You are over thinking this.
Search engines use semantics more for weighting these days. While the old parser models still make sense, semantics plays a much larger role. Here are some answers that will provide some background before I answer your question more directly.
This answer explains how content is weighted: Why would a website with keyword stuffing rank higher than one without in google search results? Ignore the title.
This answer explains the headline read order: SEO on Single Page Website and Content keywords This is a partial explanation of the parser model and weight. Again, ignore the title.
This answer explains how terms are weighted in read order from left to right: Well structured URLs vs. URLs optimized for SEO This will help you imagine importance.
In your case, you are asking what weighs more, headers or lists, and which is more important. The most important thing to remember is to make the web page for humans and not machines. I cannot overemphasize this. Organize your content that makes sense for presentation, reading, and capturing your users attention.
Beyond that, header tags remain the most important content for weighting. These follow in order of scale such as any h1
tag being more important than any h2
tag which is more important than any h3
tag. However, several h3
tags can out weigh the h1
tag providing that there is similarity in topic between the h3
tags. Order from top to bottom is important too. You have to think in terms of content blocks. You should have only one h1
tag in the beginning of your content. Any header tag should indicate the pages sub-topics in order or importance from top to bottom. Think in terms of an outline for this. Each bit of content between header tags are linked to the header tag that precedes it. As you work your way down the page, you signal importance using header tags by scale and placement as well as content from top to bottom. Each block of content gets it's importance from the previous header tag and relative placement from both the beginning of content and the previous header tag. For example, the 5th paragraph of content from the beginning of the content is more important than the 6th paragraph. As well, the 2nd paragraph following an h2
tag is less important that the 1st paragraph following the h2
tag. If you work using the outline mode of your word processor, you will quickly see how this works.
Ordered and unordered lists are one of the few blocks of content that is treated differently. Search engines like lists. The reason for this is simple. In the past, lists indicated important topic clues. Lists are weighted slightly higher than ordinary content but not more than the header tags. This means that a list that follows a paragraph can weigh more than the paragraph but only slightly.
For weight and topic clues, header tags are always more important than content of any kind. However, for content, lists are more important. I like to use lists often, however, do not over do it.

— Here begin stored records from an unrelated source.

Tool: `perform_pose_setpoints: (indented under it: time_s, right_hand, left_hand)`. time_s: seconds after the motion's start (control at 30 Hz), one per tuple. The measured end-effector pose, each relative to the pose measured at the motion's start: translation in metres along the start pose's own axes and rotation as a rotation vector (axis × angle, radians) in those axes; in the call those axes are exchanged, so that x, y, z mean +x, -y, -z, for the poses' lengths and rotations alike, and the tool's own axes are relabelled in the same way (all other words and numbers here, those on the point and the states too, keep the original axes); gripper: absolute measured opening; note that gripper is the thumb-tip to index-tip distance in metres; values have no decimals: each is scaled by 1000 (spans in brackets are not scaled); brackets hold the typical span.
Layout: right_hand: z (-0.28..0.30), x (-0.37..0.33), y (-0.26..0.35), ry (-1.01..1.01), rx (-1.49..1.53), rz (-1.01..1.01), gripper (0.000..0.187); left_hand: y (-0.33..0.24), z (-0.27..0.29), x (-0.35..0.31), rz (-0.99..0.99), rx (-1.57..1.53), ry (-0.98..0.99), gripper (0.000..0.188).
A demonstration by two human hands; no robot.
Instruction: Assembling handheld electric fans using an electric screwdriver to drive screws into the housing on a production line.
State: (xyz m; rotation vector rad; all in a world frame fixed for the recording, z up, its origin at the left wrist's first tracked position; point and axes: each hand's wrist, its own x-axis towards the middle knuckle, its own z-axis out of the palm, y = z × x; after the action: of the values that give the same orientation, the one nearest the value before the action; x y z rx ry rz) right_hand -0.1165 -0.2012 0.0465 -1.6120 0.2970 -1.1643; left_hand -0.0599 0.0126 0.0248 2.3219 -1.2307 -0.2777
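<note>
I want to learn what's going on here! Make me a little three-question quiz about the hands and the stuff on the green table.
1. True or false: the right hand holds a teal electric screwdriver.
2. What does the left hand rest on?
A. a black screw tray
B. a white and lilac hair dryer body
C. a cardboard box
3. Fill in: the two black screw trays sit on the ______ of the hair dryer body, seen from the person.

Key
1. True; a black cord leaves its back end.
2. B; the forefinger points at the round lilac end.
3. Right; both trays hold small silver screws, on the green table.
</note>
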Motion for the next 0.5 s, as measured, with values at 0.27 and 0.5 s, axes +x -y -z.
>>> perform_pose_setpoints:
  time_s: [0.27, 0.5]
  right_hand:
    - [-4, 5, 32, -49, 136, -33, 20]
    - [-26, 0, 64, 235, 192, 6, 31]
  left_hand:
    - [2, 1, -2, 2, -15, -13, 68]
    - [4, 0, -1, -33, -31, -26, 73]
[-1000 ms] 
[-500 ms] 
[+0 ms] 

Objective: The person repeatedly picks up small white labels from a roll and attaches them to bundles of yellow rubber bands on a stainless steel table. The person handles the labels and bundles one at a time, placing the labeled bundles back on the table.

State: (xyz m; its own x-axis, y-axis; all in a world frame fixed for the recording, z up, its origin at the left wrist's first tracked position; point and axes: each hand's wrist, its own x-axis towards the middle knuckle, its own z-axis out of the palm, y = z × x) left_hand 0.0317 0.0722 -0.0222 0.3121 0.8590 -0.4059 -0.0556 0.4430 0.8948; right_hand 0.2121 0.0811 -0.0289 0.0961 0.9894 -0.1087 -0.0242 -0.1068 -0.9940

It is important to create your page for the user and not to over think the whole SEO thing. Pay attention to placement of topics and how you signal your topics importance using header tags thinking about how you outline your work. Organize your work in order of importance and write naturally. What is most important these days is natural content. Semantics will fully understand the page and trying to weigh too much for keywords can undo how the page really should perform in search. Focusing on keywords and sending too many signals often means a higher bounce rate. This is because keywords imagined often do not align with reality. It is very common that semantic signals in an article do not match what the author considers to be important keywords. The best advice is to write naturally with conversational titles and header tags and make small adjustments geared toward compelling content rather than specific keywords.